### [Problem details]
Retype the full listing without altering anything.
......
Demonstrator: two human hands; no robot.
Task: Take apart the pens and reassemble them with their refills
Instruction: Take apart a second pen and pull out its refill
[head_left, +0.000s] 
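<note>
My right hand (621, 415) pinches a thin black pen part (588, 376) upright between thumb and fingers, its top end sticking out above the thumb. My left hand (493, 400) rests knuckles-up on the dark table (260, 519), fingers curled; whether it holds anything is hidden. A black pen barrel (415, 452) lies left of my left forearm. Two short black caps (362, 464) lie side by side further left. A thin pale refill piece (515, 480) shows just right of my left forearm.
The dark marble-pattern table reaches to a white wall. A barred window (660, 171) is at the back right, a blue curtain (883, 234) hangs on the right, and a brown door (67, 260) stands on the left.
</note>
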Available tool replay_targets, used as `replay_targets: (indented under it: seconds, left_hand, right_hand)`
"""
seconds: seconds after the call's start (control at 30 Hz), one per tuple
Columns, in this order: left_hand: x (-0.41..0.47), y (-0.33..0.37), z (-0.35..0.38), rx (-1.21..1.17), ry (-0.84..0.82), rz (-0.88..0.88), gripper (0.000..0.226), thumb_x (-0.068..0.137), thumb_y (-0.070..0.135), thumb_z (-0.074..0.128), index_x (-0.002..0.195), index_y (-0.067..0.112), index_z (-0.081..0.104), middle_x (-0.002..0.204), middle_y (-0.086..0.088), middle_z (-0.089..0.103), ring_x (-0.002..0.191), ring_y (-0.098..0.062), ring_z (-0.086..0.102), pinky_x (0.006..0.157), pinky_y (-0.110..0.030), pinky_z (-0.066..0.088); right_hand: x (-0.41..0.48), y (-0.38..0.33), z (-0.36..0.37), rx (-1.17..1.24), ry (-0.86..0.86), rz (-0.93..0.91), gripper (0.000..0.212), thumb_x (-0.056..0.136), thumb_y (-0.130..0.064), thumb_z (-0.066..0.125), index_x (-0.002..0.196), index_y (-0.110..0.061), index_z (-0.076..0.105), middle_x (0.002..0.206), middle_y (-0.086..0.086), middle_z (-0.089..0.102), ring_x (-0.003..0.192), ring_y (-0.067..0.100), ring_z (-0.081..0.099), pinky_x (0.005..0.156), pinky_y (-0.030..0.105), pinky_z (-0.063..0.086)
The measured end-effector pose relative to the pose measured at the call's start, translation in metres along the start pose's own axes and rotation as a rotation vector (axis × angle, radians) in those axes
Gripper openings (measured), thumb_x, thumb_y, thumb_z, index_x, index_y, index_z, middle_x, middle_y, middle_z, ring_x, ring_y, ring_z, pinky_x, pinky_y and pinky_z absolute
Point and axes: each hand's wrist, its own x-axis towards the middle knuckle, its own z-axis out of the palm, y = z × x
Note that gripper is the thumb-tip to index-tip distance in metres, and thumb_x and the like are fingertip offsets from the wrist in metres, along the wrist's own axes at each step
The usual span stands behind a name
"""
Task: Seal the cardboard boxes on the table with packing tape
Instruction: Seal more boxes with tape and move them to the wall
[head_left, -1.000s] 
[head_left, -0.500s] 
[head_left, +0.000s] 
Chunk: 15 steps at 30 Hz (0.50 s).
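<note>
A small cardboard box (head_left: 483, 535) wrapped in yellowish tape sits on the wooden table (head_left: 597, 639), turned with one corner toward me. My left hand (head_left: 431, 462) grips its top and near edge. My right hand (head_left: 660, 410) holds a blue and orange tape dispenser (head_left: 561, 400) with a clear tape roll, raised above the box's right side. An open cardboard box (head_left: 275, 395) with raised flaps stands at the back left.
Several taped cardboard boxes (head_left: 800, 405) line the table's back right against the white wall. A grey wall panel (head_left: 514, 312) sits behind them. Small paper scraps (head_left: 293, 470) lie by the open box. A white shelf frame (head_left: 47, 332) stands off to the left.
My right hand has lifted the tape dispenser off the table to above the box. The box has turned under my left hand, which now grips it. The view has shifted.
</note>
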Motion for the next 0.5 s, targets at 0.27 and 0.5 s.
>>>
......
### [Answer to the exercise]
Demonstrator: two human hands; no robot.
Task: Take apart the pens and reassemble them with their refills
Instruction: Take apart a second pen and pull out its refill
[head_left, +0.000s] 
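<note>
My right hand (621, 415) pinches a thin black pen part (588, 376) upright between thumb and fingers, its top end sticking out above the thumb. My left hand (493, 400) rests knuckles-up on the dark table (260, 519), fingers curled; whether it holds anything is hidden. A black pen barrel (415, 452) lies left of my left forearm. Two short black caps (362, 464) lie side by side further left. A thin pale refill piece (515, 480) shows just right of my left forearm.
The dark marble-pattern table reaches to a white wall. A barred window (660, 171) is at the back right, a blue curtain (883, 234) hangs on the right, and a brown door (67, 260) stands on the left.
</note>
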Available tool replay_targets, used as `replay_targets: (indented under it: seconds, left_hand, right_hand)`
"""
seconds: seconds after the call's start (control at 30 Hz), one per tuple
Columns, in this order: left_hand: x (-0.41..0.47), y (-0.33..0.37), z (-0.35..0.38), rx (-1.21..1.17), ry (-0.84..0.82), rz (-0.88..0.88), gripper (0.000..0.226), thumb_x (-0.068..0.137), thumb_y (-0.070..0.135), thumb_z (-0.074..0.128), index_x (-0.002..0.195), index_y (-0.067..0.112), index_z (-0.081..0.104), middle_x (-0.002..0.204), middle_y (-0.086..0.088), middle_z (-0.089..0.103), ring_x (-0.002..0.191), ring_y (-0.098..0.062), ring_z (-0.086..0.102), pinky_x (0.006..0.157), pinky_y (-0.110..0.030), pinky_z (-0.066..0.088); right_hand: x (-0.41..0.48), y (-0.38..0.33), z (-0.36..0.37), rx (-1.17..1.24), ry (-0.86..0.86), rz (-0.93..0.91), gripper (0.000..0.212), thumb_x (-0.056..0.136), thumb_y (-0.130..0.064), thumb_z (-0.066..0.125), index_x (-0.002..0.196), index_y (-0.110..0.061), index_z (-0.076..0.105), middle_x (0.002..0.206), middle_y (-0.086..0.086), middle_z (-0.089..0.102), ring_x (-0.003..0.192), ring_y (-0.067..0.100), ring_z (-0.081..0.099), pinky_x (0.005..0.156), pinky_y (-0.030..0.105), pinky_z (-0.063..0.086)
The measured end-effector pose relative to the pose measured at the call's start, translation in metres along the start pose's own axes and rotation as a rotation vector (axis × angle, radians) in those axes
Gripper openings (measured), thumb_x, thumb_y, thumb_z, index_x, index_y, index_z, middle_x, middle_y, middle_z, ring_x, ring_y, ring_z, pinky_x, pinky_y and pinky_z absolute
Point and axes: each hand's wrist, its own x-axis towards the middle knuckle, its own z-axis out of the palm, y = z × x
Note that gripper is the thumb-tip to index-tip distance in metres, and thumb_x and the like are fingertip offsets from the wrist in metres, along the wrist's own axes at each step
The usual span stands behind a name
"""
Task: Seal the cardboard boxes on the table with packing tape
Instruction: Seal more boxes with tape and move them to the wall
[head_left, -1.000s] 
[head_left, -0.500s] 
[head_left, +0.000s] 
Chunk: 15 steps at 30 Hz (0.50 s).
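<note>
A small cardboard box (head_left: 483, 535) wrapped in yellowish tape sits on the wooden table (head_left: 597, 639), turned with one corner toward me. My left hand (head_left: 431, 462) grips its top and near edge. My right hand (head_left: 660, 410) holds a blue and orange tape dispenser (head_left: 561, 400) with a clear tape roll, raised above the box's right side. An open cardboard box (head_left: 275, 395) with raised flaps stands at the back left.
Several taped cardboard boxes (head_left: 800, 405) line the table's back right against the white wall. A grey wall panel (head_left: 514, 312) sits behind them. Small paper scraps (head_left: 293, 470) lie by the open box. A white shelf frame (head_left: 47, 332) stands off to the left.
My right hand has lifted the tape dispenser off the table to above the box. The box has turned under my left hand, which now grips it. The view has shifted.
</note>
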Motion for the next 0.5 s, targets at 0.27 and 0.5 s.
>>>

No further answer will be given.